Altered countermovement jump force profile and muscle-tendon unit kinematics following combined ballistic training

Abstract

Combined heavy- and light-load ballistic training is often employed in high-performance sport to improve athletic performance and is accompanied by adaptations in muscle architecture. However, little is known about how training affects muscle-tendon unit (MTU) kinematics during the execution of a sport-specific skill (e.g., jumping), which could improve our understanding of how training improves athletic performance.

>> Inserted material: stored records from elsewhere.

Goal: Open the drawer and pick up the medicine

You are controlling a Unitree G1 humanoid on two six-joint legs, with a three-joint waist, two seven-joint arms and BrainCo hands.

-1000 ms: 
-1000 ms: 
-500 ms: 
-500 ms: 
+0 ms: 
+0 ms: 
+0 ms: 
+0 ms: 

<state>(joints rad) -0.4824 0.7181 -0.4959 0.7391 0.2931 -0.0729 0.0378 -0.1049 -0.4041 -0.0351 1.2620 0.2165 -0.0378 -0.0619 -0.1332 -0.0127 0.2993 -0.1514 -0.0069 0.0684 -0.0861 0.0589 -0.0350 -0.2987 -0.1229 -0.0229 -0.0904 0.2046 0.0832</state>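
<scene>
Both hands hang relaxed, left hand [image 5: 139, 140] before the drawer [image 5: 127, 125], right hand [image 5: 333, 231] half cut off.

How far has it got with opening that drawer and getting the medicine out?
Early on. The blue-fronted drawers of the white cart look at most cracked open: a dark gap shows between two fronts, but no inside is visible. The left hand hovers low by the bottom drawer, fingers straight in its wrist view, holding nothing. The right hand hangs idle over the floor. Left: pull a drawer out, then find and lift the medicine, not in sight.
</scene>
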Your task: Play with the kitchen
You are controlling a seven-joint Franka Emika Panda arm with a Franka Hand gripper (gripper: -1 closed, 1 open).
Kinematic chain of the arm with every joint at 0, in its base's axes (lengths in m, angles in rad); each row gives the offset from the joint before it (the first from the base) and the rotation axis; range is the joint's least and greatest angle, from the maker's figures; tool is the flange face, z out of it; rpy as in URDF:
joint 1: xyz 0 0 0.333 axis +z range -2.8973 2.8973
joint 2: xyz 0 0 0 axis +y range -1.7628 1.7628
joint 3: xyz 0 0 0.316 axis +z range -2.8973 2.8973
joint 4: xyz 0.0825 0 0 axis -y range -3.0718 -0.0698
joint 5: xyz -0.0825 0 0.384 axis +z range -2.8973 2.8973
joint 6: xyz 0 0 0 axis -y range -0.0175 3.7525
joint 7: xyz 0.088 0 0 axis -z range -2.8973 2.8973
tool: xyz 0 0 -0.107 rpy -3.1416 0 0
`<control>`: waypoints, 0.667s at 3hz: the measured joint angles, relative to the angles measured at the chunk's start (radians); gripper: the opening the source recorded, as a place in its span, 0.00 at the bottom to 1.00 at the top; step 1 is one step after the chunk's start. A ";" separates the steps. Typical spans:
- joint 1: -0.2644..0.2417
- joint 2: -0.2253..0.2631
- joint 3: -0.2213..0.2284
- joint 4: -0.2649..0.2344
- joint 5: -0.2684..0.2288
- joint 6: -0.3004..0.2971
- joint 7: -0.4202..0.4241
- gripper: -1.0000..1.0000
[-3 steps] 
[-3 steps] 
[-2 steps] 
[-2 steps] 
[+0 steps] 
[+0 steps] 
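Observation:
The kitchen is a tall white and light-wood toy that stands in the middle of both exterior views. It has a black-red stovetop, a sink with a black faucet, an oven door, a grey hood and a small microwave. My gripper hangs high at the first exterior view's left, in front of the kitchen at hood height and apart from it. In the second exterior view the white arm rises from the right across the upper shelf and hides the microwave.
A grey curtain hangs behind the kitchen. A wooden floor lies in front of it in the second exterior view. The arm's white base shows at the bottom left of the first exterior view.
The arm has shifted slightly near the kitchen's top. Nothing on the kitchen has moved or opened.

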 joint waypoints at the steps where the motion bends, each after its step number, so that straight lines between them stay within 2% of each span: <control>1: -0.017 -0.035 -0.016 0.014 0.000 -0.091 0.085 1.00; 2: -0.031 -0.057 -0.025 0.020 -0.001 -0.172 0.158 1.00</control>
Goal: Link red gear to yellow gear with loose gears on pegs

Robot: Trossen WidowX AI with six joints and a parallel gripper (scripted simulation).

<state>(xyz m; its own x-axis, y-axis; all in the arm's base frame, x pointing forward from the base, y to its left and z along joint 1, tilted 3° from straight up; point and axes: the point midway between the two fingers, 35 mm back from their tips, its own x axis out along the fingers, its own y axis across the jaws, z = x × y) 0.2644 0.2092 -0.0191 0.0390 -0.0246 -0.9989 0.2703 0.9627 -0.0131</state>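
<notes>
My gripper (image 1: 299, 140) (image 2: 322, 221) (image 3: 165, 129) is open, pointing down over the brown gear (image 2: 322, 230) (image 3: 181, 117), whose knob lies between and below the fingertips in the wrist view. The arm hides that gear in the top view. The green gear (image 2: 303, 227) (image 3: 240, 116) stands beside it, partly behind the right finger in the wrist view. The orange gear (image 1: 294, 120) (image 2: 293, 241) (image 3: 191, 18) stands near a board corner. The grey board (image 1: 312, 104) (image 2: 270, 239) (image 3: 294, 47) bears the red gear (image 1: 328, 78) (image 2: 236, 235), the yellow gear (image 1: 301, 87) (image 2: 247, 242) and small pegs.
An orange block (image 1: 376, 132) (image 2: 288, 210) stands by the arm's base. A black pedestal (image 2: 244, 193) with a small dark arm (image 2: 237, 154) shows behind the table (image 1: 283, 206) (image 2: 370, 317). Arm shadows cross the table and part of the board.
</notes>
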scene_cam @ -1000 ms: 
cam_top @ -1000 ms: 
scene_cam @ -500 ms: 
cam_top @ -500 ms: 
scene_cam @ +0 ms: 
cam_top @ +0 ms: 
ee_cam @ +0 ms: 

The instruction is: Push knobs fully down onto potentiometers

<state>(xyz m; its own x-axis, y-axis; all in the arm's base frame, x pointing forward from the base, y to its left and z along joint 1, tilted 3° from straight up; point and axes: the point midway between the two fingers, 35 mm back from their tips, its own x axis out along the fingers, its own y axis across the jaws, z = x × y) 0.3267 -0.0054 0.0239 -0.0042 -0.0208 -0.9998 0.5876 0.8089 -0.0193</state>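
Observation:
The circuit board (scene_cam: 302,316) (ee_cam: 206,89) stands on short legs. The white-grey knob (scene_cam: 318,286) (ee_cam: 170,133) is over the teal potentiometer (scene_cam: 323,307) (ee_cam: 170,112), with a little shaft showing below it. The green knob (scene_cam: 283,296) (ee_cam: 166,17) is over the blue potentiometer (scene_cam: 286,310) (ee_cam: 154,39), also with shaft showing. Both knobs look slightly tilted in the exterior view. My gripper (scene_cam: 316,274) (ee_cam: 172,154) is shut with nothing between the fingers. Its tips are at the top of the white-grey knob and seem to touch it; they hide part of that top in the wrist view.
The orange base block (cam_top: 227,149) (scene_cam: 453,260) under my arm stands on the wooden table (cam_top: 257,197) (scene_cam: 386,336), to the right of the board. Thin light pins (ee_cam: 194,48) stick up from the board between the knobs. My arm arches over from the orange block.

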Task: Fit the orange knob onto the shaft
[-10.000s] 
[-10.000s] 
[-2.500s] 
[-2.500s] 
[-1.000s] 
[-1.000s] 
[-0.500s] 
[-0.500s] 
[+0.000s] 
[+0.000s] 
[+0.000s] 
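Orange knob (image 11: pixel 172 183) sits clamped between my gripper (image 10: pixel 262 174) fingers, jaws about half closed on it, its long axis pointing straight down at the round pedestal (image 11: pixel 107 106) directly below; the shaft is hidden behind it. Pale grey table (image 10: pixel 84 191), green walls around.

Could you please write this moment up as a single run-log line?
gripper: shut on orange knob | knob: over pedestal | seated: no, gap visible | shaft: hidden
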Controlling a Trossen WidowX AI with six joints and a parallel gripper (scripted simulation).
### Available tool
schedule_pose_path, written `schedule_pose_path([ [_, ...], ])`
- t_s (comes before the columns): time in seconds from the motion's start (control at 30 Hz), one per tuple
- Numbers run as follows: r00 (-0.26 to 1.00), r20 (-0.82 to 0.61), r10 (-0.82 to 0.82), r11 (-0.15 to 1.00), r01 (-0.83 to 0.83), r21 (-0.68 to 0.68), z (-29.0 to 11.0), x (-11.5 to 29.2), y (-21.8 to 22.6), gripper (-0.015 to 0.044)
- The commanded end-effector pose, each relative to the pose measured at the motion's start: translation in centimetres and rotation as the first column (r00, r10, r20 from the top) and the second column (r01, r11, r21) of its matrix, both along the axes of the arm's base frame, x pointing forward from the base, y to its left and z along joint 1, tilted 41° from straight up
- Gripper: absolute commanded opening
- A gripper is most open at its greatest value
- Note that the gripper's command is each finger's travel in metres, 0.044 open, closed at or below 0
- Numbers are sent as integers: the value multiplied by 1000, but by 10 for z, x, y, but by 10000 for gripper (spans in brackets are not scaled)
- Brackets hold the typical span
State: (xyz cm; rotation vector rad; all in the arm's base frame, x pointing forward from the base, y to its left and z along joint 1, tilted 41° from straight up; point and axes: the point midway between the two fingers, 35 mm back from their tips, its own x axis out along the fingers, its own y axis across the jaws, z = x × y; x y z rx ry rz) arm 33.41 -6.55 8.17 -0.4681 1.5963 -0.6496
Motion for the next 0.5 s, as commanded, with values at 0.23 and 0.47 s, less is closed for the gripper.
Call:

The aim of this study was to investigate vastus lateralis (VL) MTU kinematics during a countermovement jump (CMJ) following combined ballistic training. Eighteen young, healthy males completed a 10-week program consisting of weightlifting derivatives, plyometrics, and ballistic tasks under a range of loads. Ultrasonography of VL and force plate measurements during a CMJ were taken at baseline, mid-test, and post-test. The training program improved CMJ height by 11 ± 13%. During the CMJ, VL's MTU and series elastic element (SEE) length changes and velocities increased from baseline to post-test, but VL's fascicle length change and velocity did not significantly change. It is speculated that altered lower limb coordination and increased force output of the lower limb muscles during the CMJ allowed more energy to be stored within VL's SEE. This may have contributed to enhanced VL MTU work during the propulsion phase and an improved CMJ performance following combined ballistic training.